The medical records contained information on approximately 99,414 individuals with 206,398 checkups (Figure 1). A total of 59,194 individuals with only one visit and 1841 individuals who had diabetes at their first visit were excluded from the study, and the remaining 38,379 individuals were included. Among them, 1518 patients were diagnosed with diabetes, whereas 36,861 were not. After random splitting, the training dataset consisted of 29,489 subjects with no diabetes and 1214 subjects with incident diabetes.
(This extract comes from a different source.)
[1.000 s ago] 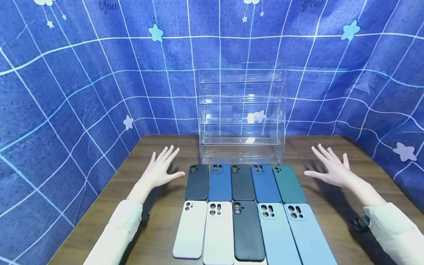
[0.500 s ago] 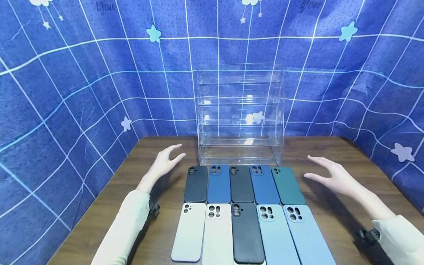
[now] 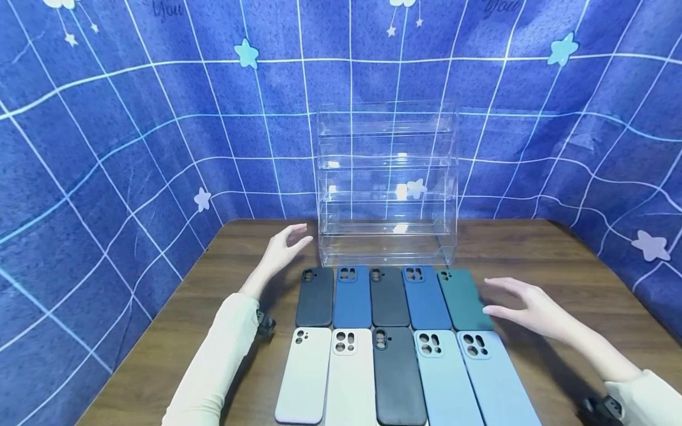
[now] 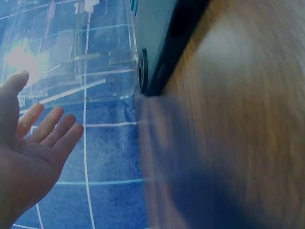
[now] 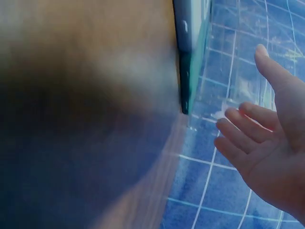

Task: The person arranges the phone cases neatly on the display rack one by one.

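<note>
My left hand [image 3: 281, 248] hovers just left of the clear acrylic display rack [image 3: 388, 258], fingers relaxed and holding nothing. In the left wrist view its palm [image 4: 28, 167] faces the rack with the fingers spread from the thumb. On the other side my right hand [image 3: 533, 305] hangs over the table, fingertips right at the edge of the green phone case [image 3: 466, 302]. Nothing sits between its thumb and fingers [image 5: 243, 129]. Phone cases lie in two rows: black [image 3: 314, 302] and blue [image 3: 353, 302] ones behind, white [image 3: 305, 378] and light blue [image 3: 450, 384] ones in front.
The wooden table [image 3: 213, 272] carries everything. The tiered rack stands upright behind the back row of cases. A blue curtain [image 3: 160, 148] with white grid lines and stars hangs behind and at both sides. Dark wrist cameras [image 3: 264, 324] sit below both sleeves.
Both hands have moved inward, the left toward the rack and the right toward the green case. Their spread fingers have relaxed and bent slightly. The cases and rack have stayed in place.
</note>
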`<state>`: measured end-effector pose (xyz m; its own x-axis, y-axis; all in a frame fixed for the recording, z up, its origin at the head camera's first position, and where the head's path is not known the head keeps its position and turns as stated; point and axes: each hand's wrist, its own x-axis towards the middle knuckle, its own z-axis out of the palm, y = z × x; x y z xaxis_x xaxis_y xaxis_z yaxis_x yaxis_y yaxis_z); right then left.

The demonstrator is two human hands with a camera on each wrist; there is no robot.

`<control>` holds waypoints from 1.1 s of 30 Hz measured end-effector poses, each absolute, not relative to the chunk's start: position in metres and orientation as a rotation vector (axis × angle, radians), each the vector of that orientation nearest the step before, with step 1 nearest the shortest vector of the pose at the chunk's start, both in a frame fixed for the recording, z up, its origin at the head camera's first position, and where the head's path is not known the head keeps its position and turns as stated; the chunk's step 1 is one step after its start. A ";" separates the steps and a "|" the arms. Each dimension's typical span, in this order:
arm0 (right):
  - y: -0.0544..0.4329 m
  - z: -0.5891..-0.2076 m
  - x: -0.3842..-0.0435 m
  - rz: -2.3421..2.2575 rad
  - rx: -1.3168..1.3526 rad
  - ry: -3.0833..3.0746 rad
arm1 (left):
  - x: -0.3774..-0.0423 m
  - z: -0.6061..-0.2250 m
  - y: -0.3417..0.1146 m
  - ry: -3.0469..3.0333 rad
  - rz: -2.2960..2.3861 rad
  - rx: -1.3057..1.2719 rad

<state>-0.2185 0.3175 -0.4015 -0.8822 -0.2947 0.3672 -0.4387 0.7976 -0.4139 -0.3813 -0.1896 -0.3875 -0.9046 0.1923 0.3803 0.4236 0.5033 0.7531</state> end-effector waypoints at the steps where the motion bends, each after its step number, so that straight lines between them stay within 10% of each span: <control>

2.3. Variables Used to Develop the Diabetes Prediction Model

The variables included in this study are presented in Table S1. These included age, sex, underlying diseases, family history, physical examinations, and laboratory results. Additionally, systolic blood pressure (SBP) and diastolic blood pressure (DBP) were included. The anthropometric variables of ideal body weight, skeletal muscle mass, body fat mass, and percent body fat were measured through a bioelectrical impedance analysis performed using the InBody 720 device (Biospace, Seoul, Korea). The body mass index (BMI) was calculated by dividing the patient’s weight (kg) by the height squared (m2). The data of the pulmonary function test, including forced vital capacity (FVC), forced expiratory volume in 1 s (FEV1), forced expiratory flow at 25% and 75% of vital capacity (FEF25–75), and peak expiratory flow rate (PEFR), were available. Among the laboratory tests, we used the data points under the following variables: fasting glucose (FBG), glycosylated hemoglobin (HbA1c), total cholesterol, triglyceride, high-density lipoprotein cholesterol (HDL-C), low-density lipoprotein cholesterol (LDL-C), hemoglobin, hematocrit, total protein, albumin, uric acid, aspartate transaminase, alanine aminotransferase, alkaline phosphatase, amylase, gamma-glutamyl transpeptidase, globulin, albumin/globulin ratio, blood urea nitrogen, creatinine, sodium, potassium, chloride, calcium, phosphorus, thyroid stimulating hormone, and free thyroxine. As the questionnaires asked comprehensive questions about underlying diseases and family history, the total number of variables was 112, and the variables comprised numerical and categorical values.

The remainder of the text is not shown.